# Selenium

> [Table of Contents](../../README.md)

## In This Notebook
- Troubleshoot
- Flow for Selenium 4
- Nasdaq site

## Troubleshoot
- 'Access Denied' help [here](https://stackoverflow.com/questions/33225947/can-a-website-detect-when-you-are-using-selenium-with-chromedriver/52108199#52108199) and [here](https://stackoverflow.com/questions/63972523/selenium-access-denied)
- For Nasdaq, Adding all the `add_arguments()` above and removing  
`options.add_argument("--headless")` did the trick.
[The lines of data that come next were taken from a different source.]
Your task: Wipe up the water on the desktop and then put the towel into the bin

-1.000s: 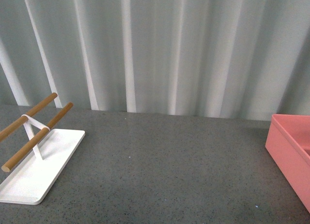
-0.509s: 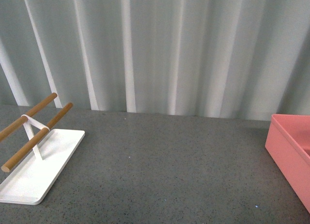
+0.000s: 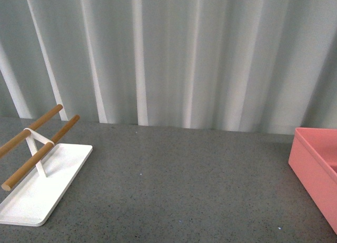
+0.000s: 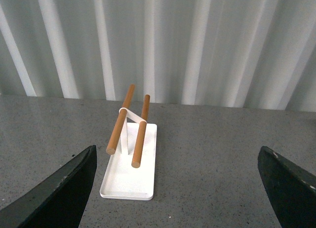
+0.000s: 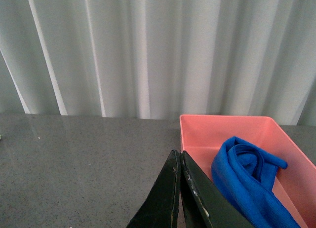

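you see the bright blue knitted towel (image 5: pixel 247 181) bunched inside the salmon-pink rectangular plastic bin (image 5: pixel 224 125), which sits on the dark grey speckled desktop (image 3: pixel 184 185). your right gripper (image 5: pixel 179 156) is pressed closed and empty, near the bin. your left gripper (image 4: pixel 177 188) is spread wide, facing the white tray with wooden rails (image 4: pixel 131 164).

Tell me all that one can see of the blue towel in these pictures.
The towel shows only in the right wrist view. It is bright blue, soft-looking cloth, bunched and folded into thick rolls, not spread flat. It lies inside the pink bin, resting on the floor of the bin and leaning toward one side wall. The right gripper is shut, in front of the bin, and does not touch the towel. The front view shows only part of the bin, not the towel.
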`<state>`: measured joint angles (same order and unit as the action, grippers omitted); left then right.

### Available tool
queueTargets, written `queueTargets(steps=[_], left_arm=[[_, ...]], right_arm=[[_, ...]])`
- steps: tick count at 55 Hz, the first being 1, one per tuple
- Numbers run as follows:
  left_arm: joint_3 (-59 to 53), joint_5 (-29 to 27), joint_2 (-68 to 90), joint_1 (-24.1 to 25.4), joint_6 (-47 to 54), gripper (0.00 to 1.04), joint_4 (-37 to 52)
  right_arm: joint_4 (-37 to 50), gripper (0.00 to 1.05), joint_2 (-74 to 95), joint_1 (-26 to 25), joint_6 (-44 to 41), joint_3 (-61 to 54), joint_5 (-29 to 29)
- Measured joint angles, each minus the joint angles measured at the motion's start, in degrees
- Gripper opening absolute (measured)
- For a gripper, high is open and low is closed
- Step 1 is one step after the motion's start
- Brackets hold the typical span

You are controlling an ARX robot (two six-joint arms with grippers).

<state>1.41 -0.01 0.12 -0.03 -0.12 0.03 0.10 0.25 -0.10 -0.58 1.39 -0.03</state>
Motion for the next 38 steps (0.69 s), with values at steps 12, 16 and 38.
queueTargets(steps=[12, 16, 38], left_arm=[[0.0, -0.02, 0.0, 0.0, 0.0, 0.98, 0.0], [0.0, -0.02, 0.0, 0.0, 0.0, 0.98, 0.0], [0.0, -0.02, 0.0, 0.0, 0.0, 0.98, 0.0]], right_arm=[[0.0, 0.59, 0.0, 0.0, 0.0, 0.0, 0.0], [0.0, 0.72, 0.0, 0.0, 0.0, 0.0, 0.0], [0.0, 0.98, 0.0, 0.0, 0.07, 0.0, 0.0]])
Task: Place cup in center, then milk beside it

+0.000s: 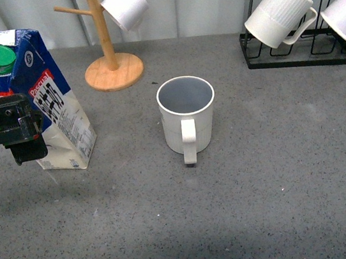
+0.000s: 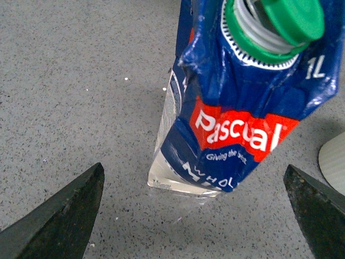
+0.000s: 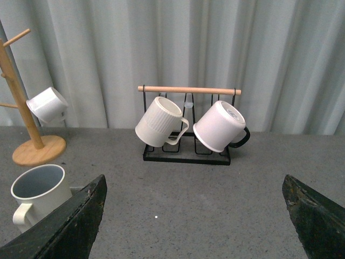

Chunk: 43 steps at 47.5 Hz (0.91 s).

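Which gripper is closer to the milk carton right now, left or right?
Left. The left gripper is open around the milk, not gripping it. The right gripper is outside the front view; its camera shows the cup, not the milk.

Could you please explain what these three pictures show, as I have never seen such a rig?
This is a robot with two arms, each ending in an end effector. The front picture looks out from its body over a grey table; the other two come from wrist cameras. On the table stand a cup, a milk carton, a mug tree and a rack of mugs. The left end effector is open, fingers either side of the carton, not touching. The right end effector is open and empty.
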Available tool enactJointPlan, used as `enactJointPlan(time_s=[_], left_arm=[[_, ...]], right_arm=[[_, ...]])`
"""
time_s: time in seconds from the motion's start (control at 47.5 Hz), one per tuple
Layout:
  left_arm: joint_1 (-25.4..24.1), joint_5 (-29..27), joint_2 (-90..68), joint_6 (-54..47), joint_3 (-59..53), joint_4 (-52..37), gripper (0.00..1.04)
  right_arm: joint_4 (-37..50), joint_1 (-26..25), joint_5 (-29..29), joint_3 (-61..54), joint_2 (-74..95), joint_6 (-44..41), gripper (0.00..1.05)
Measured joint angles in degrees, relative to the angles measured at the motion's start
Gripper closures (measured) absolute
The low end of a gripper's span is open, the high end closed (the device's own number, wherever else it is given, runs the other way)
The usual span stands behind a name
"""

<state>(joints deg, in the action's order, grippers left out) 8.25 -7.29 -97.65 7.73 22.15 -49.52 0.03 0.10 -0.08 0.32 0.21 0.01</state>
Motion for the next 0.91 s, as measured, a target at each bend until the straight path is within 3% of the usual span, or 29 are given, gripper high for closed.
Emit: enactJointPlan(time_s=[0.905], left_arm=[[-2.05,3.17,-4.28,2.91,5.77,0.00,0.07]], right_arm=[[0.00,0.00,0.00,0.00,0.00,-0.02,0.09]])
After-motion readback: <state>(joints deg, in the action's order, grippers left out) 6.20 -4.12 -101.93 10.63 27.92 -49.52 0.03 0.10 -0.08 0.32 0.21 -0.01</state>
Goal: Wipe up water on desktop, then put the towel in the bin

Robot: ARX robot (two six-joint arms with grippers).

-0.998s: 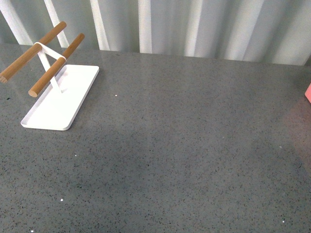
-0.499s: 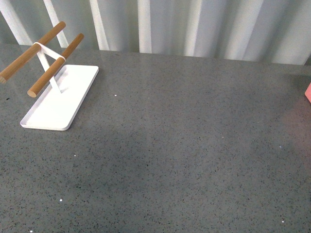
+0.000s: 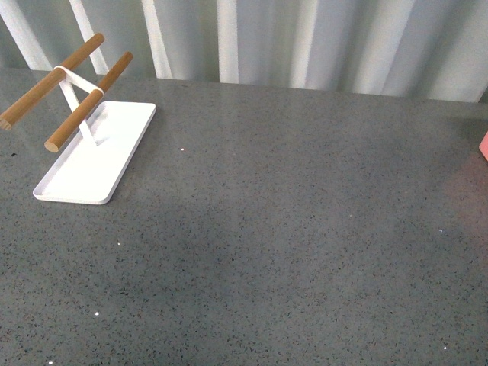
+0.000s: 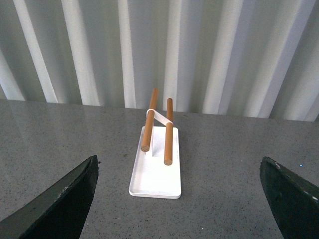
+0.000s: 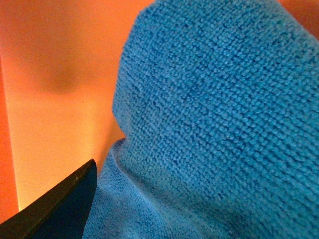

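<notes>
The bright blue towel point(image 5: 214, 119) fills most of the right wrist view, bunched up close against a smooth orange surface point(image 5: 55, 74) that looks like the inside of the bin. My right gripper point(image 5: 179, 219) is open right at the cloth, and only one dark finger point(image 5: 60, 209) shows. My left gripper point(image 4: 174, 209) hangs open above the dark-grey speckled desktop point(image 3: 290, 229), holding nothing. Neither arm shows in the front view. No puddle is visible on the desktop.
A white tray point(image 3: 95, 164) carrying a rack with two wooden rods point(image 3: 88, 103) stands at the back left, also seen ahead of the left gripper as the tray point(image 4: 154, 174). A pink edge point(image 3: 483, 145) shows at the far right. Pleated curtains point(image 3: 305, 38) close off the back.
</notes>
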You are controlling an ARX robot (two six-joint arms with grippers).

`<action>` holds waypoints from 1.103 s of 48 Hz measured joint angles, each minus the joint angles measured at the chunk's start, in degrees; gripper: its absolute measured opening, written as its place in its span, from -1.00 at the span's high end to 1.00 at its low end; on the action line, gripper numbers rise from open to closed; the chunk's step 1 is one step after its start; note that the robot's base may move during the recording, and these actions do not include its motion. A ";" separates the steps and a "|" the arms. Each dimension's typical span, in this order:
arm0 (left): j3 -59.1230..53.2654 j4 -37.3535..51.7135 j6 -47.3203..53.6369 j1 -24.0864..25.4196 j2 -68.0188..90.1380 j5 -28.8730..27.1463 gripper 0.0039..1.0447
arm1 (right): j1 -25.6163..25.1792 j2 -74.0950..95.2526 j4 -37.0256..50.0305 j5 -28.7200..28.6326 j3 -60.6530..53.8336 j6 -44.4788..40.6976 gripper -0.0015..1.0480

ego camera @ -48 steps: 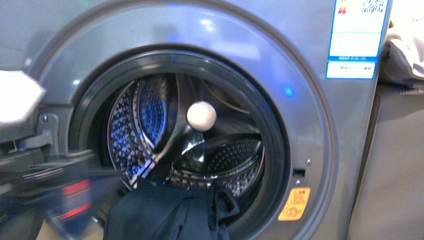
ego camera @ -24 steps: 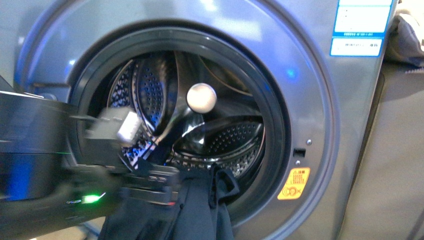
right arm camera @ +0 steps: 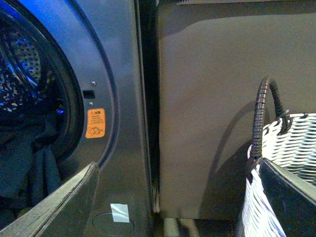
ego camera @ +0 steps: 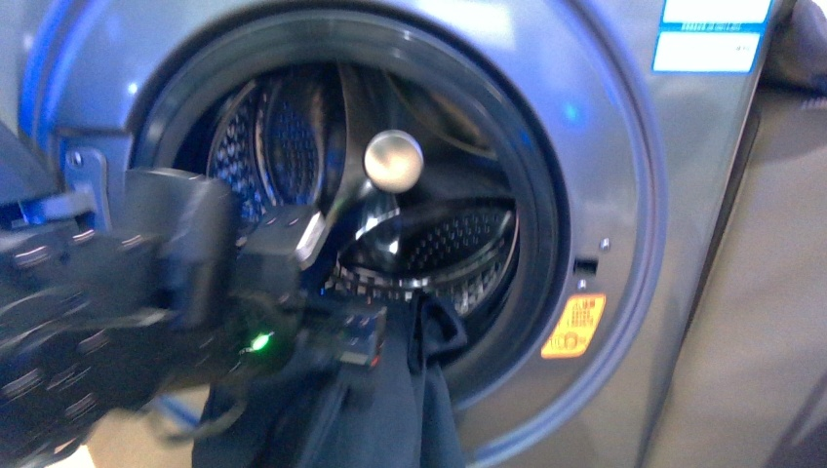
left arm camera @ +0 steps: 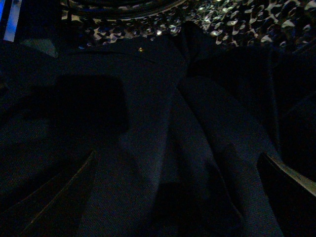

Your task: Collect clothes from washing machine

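Note:
The washing machine [ego camera: 624, 195] fills the front view, its round door opening showing the perforated steel drum [ego camera: 458, 244]. The clothes [ego camera: 400, 400], dark navy and limp, hang out over the lower rim of the opening. My left gripper [ego camera: 356, 336] reaches in from the left, blurred, right at the top of that fabric. In the left wrist view the clothes [left arm camera: 163, 123] lie between the open fingers [left arm camera: 291, 187], with the drum [left arm camera: 222, 19] beyond. My right gripper [right arm camera: 177, 207] stands open and empty beside the washing machine [right arm camera: 118, 74], facing a grey panel.
A woven white basket [right arm camera: 291, 143] with a dark handle [right arm camera: 257, 118] stands close by the right gripper. A grey cabinet side [right arm camera: 212, 98] adjoins the machine. An orange sticker [ego camera: 572, 327] sits beside the door rim. A pale round knob [ego camera: 393, 161] shows inside the drum.
My left arm has swung in from the left edge to the clothes at the door's lower rim. The machine sits a little higher in the front view.

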 joint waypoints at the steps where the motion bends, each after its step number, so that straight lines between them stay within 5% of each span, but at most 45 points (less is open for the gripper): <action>1: 0.59 -0.24 0.04 0.00 0.57 -0.28 -0.88 | 0.00 0.00 0.00 0.00 0.00 0.02 -0.85; 53: 11.98 -12.50 -3.04 -1.57 10.32 -4.94 -0.88 | 0.00 0.00 0.00 0.00 0.00 0.02 -0.85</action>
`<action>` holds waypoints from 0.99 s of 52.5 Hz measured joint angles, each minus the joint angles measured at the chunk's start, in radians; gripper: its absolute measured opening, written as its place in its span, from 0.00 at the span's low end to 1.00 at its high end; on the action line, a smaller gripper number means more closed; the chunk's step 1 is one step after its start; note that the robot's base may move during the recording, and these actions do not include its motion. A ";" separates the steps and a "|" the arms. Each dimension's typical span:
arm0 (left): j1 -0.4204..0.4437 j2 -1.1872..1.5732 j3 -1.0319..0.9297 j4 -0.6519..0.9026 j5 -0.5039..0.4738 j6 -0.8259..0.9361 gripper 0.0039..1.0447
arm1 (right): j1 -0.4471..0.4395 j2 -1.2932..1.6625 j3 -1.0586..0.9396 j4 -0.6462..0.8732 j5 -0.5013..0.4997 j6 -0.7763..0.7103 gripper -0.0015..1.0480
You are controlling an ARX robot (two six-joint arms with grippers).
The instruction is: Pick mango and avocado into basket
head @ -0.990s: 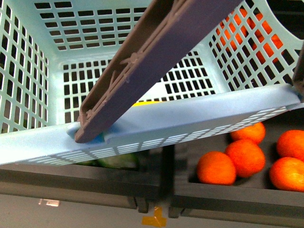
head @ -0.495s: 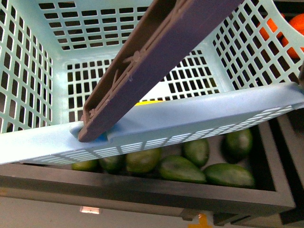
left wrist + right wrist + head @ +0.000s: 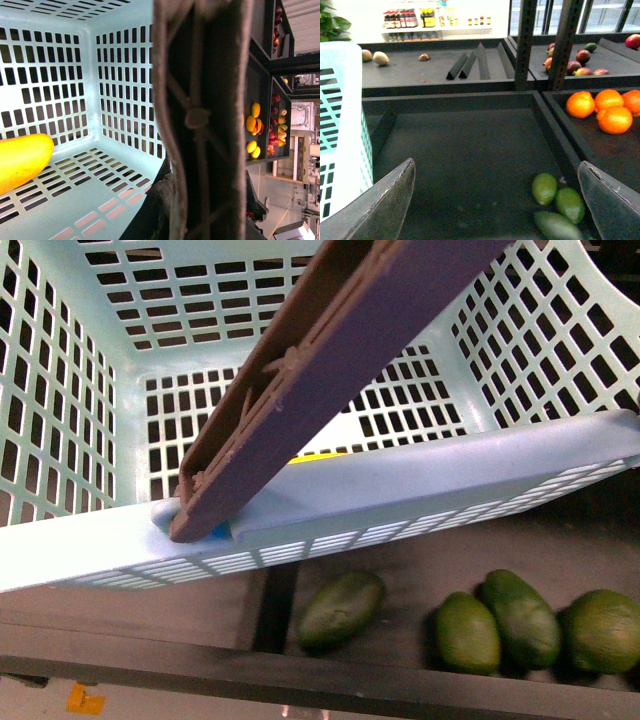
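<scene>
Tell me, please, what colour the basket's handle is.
Brown; the handle stands out against the light teal basket, best in the front view.

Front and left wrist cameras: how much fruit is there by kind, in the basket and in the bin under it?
Mango, in the basket: 1
Avocados, in the bin: 4
Total: 5

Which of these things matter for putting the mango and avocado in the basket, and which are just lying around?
Job: basket; mango, already inside it; avocados in the dark tray, one to pick; open right pincer.
Lying about: oranges; mixed fruit behind them; bottles.
</scene>
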 joint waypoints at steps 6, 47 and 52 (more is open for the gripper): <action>0.000 0.000 0.000 0.000 -0.002 -0.001 0.04 | 0.000 0.000 -0.001 0.000 0.000 0.000 0.92; -0.003 0.000 0.001 0.000 -0.006 0.000 0.04 | -0.407 0.389 0.289 -0.634 0.135 0.360 0.92; 0.001 0.000 0.001 0.000 -0.009 0.000 0.04 | -0.535 0.573 0.314 -0.467 0.056 0.255 0.92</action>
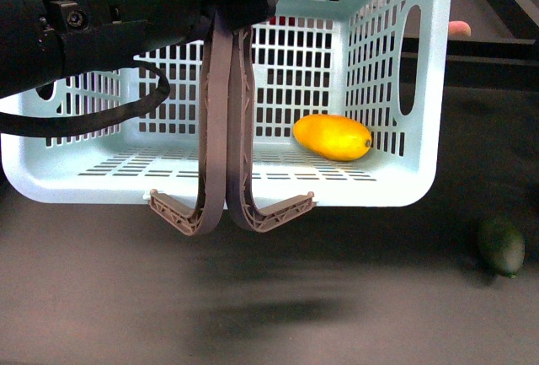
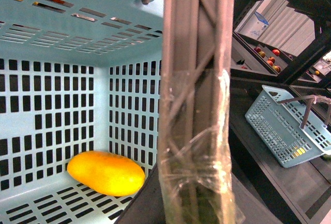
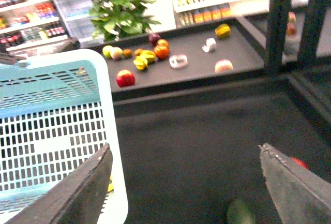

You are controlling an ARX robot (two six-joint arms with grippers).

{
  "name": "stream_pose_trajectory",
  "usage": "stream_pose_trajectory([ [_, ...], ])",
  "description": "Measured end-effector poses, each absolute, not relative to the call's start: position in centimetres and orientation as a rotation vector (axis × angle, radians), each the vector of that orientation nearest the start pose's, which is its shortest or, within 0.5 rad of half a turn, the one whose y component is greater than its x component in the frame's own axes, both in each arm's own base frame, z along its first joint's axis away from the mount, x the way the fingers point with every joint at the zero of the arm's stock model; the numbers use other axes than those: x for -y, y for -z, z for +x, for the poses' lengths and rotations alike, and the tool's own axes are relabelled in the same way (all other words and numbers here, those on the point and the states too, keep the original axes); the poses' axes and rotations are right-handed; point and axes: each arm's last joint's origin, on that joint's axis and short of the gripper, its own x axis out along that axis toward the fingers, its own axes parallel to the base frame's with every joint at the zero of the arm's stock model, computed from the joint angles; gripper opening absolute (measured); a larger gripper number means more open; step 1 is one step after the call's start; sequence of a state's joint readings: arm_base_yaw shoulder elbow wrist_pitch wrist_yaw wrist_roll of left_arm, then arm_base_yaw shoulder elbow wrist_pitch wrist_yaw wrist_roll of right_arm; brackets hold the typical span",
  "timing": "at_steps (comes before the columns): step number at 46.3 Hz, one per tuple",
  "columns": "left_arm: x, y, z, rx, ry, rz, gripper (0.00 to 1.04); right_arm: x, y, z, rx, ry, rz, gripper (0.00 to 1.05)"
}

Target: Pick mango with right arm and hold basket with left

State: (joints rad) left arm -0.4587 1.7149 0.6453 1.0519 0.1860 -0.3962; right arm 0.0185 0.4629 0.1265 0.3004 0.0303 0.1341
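Note:
The turquoise basket (image 1: pixel 219 188) hangs lifted off the dark table, tilted toward me. Its two grey-brown handles (image 1: pixel 227 129) are swung up together, and my left gripper (image 1: pixel 232 2) is shut on them at the top. In the left wrist view the handles (image 2: pixel 194 105) fill the middle, wrapped in clear tape. The yellow-orange mango (image 1: pixel 332 136) lies inside the basket, in its right corner, and also shows in the left wrist view (image 2: pixel 106 173). My right gripper (image 3: pixel 186 149) is open and empty over the dark table, just right of the basket (image 3: pixel 51 131).
A dark green oval fruit (image 1: pixel 501 245) lies on the table right of the basket and shows under my right gripper (image 3: pixel 239 213). A second turquoise basket (image 2: pixel 287 131) sits further off. A dark shelf (image 3: pixel 196 74) with several fruits stands behind.

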Motion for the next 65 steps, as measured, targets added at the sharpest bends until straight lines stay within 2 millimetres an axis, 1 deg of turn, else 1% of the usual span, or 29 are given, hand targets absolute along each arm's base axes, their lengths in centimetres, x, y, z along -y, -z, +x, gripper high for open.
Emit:
stream_pose_trajectory([
  [5,14.8,-17.7,28.9,-0.147,0.633,-0.384,0.09,0.0,-18.9,12.6,-0.001,0.001,0.044,0.56],
  [6,14.8,-17.7,28.9,-0.147,0.633,-0.384,0.09,0.0,-18.8,12.6,-0.002,0.001,0.039,0.54],
  [23,14.8,-17.7,28.9,-0.146,0.632,-0.381,0.09,0.0,-17.9,11.8,-0.001,0.002,0.007,0.03],
  [24,14.8,-17.7,28.9,-0.145,0.632,-0.381,0.09,0.0,-17.9,11.7,-0.001,0.002,0.006,0.01],
  [33,14.8,-17.7,28.9,-0.146,0.632,-0.381,0.09,0.0,-17.5,11.4,-0.002,0.000,0.004,0.02],
  [37,14.8,-17.7,28.9,-0.146,0.632,-0.381,0.09,0.0,-16.8,11.3,0.003,0.000,0.004,0.02],
  [48,14.8,-17.7,28.8,-0.145,0.633,-0.381,0.09,0.0,-16.8,10.8,0.008,0.000,0.004,0.02],
  [52,14.8,-17.7,28.9,-0.146,0.633,-0.381,0.09,0.0,-16.3,10.1,-0.028,-0.001,0.003,0.02],
  [56,14.8,-17.7,28.9,-0.146,0.632,-0.382,0.09,0.0,-16.5,9.8,0.001,-0.002,0.003,0.02],
  [65,14.9,-17.7,28.8,-0.146,0.634,-0.380,0.09,0.0,-16.5,9.8,0.001,-0.002,0.003,0.02],
])
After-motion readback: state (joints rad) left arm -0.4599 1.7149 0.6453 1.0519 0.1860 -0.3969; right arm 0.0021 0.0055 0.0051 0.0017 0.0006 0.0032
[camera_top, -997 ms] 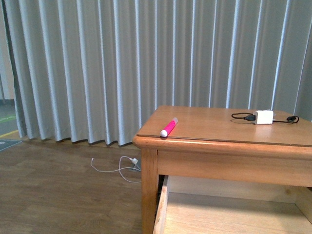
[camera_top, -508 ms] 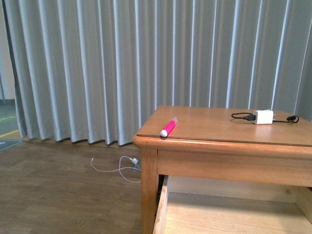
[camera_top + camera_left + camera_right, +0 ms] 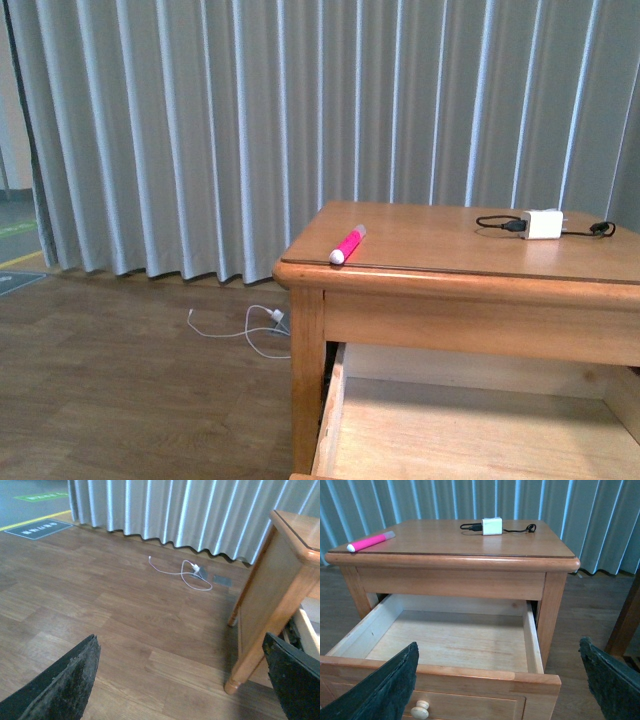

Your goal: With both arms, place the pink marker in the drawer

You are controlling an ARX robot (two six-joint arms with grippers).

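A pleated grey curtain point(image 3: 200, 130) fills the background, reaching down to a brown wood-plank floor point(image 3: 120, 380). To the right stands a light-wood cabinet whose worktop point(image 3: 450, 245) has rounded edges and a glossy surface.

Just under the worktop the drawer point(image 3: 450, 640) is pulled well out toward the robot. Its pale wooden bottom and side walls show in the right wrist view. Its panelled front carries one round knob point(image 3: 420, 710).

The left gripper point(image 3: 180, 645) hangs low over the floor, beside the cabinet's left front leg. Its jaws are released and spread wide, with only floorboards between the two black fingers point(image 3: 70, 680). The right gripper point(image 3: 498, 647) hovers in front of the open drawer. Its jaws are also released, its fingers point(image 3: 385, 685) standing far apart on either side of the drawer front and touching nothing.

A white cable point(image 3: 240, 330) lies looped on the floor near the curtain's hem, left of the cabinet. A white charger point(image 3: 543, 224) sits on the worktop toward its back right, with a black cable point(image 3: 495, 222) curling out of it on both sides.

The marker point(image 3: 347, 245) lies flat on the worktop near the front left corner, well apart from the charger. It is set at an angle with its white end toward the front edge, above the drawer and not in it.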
Did not need to modify  
chromedriver

## Flow for Selenium 4
```python
# Install 
from selenium.webdriver.chrome.service import Service
from selenium import webdriver
from selenium.common.exceptions import NoSuchElementException
from selenium.webdriver.chrome.options import Options

# Config options
opts = Options()
# headless to use in WSL2
opts.add_argument("--headless") # May cause access denied on some sites

# Initialize driver
service = Service(executable_path="/home/sportybutton/drivers/chromedriver.exe")
driver = webdriver.Chrome(service=service, options=opts)

# Retrieve page
driver.get("https://www.selenium.dev/selenium/web/web-form.html")
print('Page title: ' + driver.title)

# Parse using xpath or css or other means
try:
    # element = driver.find_element_by_xpath()
    element = driver.find_element_by_css_selector()
except NoSuchElementException:
    pass

# Close out the driver
driver.quit()
```

## Nasdaq site
```python
# This worked for nasdaq.com
# Config and Initialize driver
options = Options()
options.add_argument("start-maximized")
options.add_argument('--disable-blink-features=AutomationControlled')
# options.add_argument("--headless")  # NOTE: HEADLESS CAUSES ACCESS DENIED
options.add_experimental_option("excludeSwitches", ["enable-automation"])
options.add_experimental_option('useAutomationExtension', False)
service = Service(executable_path="/home/sportybutton/drivers/chromedriver.exe")
driver = webdriver.Chrome(service=service, options=options)

driver.get("https://www.nasdaq.com/market-activity/stocks/tulip/press-releases")
print('Page title: ' +  driver.title)
driver.implicit_wait(5)
print('Page source:\n' + driver.page_source)

# Parse page
try:
    # element = driver.find_element(By.XPATH, '')
    element = driver.find_element(By.CSS_SELECTOR, '.pagination__pages')
    print(element)
except NoSuchElementException:
    print('nothing here')
driver.quit()
```

### Troubleshoot nasdaq site
- Selenium producing incomplete page source
	- Solution: TL:DR; Use either implicit or explicit waits. Do not mix.  
	html for this site is injected by JS, so scrapy and selenium produce incomplete page sources. With scrapy there isn't a way to get those injections, but selenium mimics a browser and therefore can get injections. But, because selenium is unaware of the status of html DOM, there is a race condition with selenium producing a page source before all html injections were made. The fix is to add a wait. Selenium uses either implicit or explicit waits. Cannot mix these types else unintended consequences.